Ostrow researchers awarded five-year grant to investigate how a popular antidepressant interacts with pregnant women’s genes to cause craniofacial birth defects

NEARLY 25 PERCENT OF PREGNANT WOMEN TAKE CITALOPRAM — a selective serotonin reuptake inhibitor (SSRI) that works by boosting levels of the “feel good” hormone serotonin. 

While the antidepressant might have positive effects on the expecting mother, it has been linked to the development of craniofacial defects in infants.  

Ostrow researchers have been awarded a five-year grant from the National Institutes of Dental and Craniofacial Research to better understand the link between citalopram usage and a common craniofacial defect called craniosynostosis.

“Craniofacial malformations are common congenital defects that adversely affect the quality of life,” said Associate Professor Jian-Fu “Jeff” Chen, one the study’s principal investigators. “Although studies have shown that certain genetic mutations are responsible for causing craniofacial malfunctions, … overall, we have little understanding of environmental factors and gene-environment interactions in causing craniosynostosis.”

Associate Dean of Research Yang Chai PhD ’91, DDS ’96 is also a principal investigator on this study.

A Biological Solution

 

Craniosynostosis is a craniofacial disorder characterized by the premature fusion of the cranial sutures between cranial bones in infants.

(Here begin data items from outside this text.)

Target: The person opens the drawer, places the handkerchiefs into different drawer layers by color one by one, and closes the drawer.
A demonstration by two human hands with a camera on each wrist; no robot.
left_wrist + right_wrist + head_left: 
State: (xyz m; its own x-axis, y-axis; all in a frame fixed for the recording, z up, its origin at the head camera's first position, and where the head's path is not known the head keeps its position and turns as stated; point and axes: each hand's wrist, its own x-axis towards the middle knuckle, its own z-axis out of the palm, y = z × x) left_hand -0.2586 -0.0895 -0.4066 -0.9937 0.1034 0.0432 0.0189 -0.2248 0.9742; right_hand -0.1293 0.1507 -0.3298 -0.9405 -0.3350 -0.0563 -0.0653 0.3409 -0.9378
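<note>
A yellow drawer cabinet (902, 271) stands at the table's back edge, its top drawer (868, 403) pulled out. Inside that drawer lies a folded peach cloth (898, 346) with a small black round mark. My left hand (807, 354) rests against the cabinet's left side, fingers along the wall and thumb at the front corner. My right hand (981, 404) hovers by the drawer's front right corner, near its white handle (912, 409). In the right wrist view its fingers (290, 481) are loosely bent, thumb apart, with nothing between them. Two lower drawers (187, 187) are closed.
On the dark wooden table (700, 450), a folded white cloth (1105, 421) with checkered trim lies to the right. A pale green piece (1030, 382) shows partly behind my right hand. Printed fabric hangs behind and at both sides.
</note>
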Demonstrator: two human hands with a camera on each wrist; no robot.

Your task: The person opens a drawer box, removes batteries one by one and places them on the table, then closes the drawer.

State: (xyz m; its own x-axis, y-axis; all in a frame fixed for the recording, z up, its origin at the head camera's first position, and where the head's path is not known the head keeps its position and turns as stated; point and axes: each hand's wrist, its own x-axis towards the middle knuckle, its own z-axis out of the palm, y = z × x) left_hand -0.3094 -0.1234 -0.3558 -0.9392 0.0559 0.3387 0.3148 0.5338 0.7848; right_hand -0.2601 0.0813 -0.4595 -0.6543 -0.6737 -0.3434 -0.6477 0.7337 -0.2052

These sutures (or “soft spots”) in a typically developing infant’s skull remain flexible to allow space for continued brain growth. 

When an infant develops craniosynostosis, the brain continues to grow while the skull does not, which can cause anything from a misshapen skull (in mild cases) to development delays, hearing loss, blindness and even death (in more severe cases).

Until now, the standard treatment has been for craniofacial surgeons to break apart the skull, using plates and screws to separate the bones and hold them in place. It’s an incredibly invasive surgery that often has to be done more than once because the sutures fuse once again.

Ostrow researchers have discovered a way to treat the problem, which occurs in one out of every 2,500 births, using a biological solution. They have added mesenchymal stem cells to a biodegradable gel and applied it to these sutures to keep them from prematurely fusing.

Environmental Factors

 
While it is known that two genes in particular — Twist1 and Tcf12 — cause craniosynostosis coupled with mesenchymal stem cell depletion, little is known about how these genes interact with certain environmental factors, including prescription drug usage, smoking and maternal thyroid diseases, to exacerbate the disorder.

Research has linked SSRI usage to birth defects. In a 2015 study, researchers found that some birth defects — including craniosynostosis — occur about two or three times more frequently among babies born to women who took certain types of SSRI medications early in pregnancy.

The Ostrow research team hope to better understand this link in an effort to improve treatment and ultimately the quality of life for these infants, who can experience intellectual disabilities as a result of this condition. 

“The knowledge we gain in this study will aid in the development of stem cell-based approaches to craniofacial tissue regeneration in treating craniofacial birth defects,” Chen said. “Ultimately, we hope to develop stem cell-based approaches to better treat craniosynostosis defects associated with gene-environment interaction.”

Chen earned his bachelor’s degree in microbiology from the China Agricultural University. He earned his master’s degree in plant pathology from Kansas State University and a PhD in cell and developmental biology from the University of North Carolina, Chapel Hill. He joined Ostrow’s faculty in 2017 as an assistant professor before being promoted to associate professor in 2020. He was recently named the director of Ostrow’s PhD program in craniofacial biology.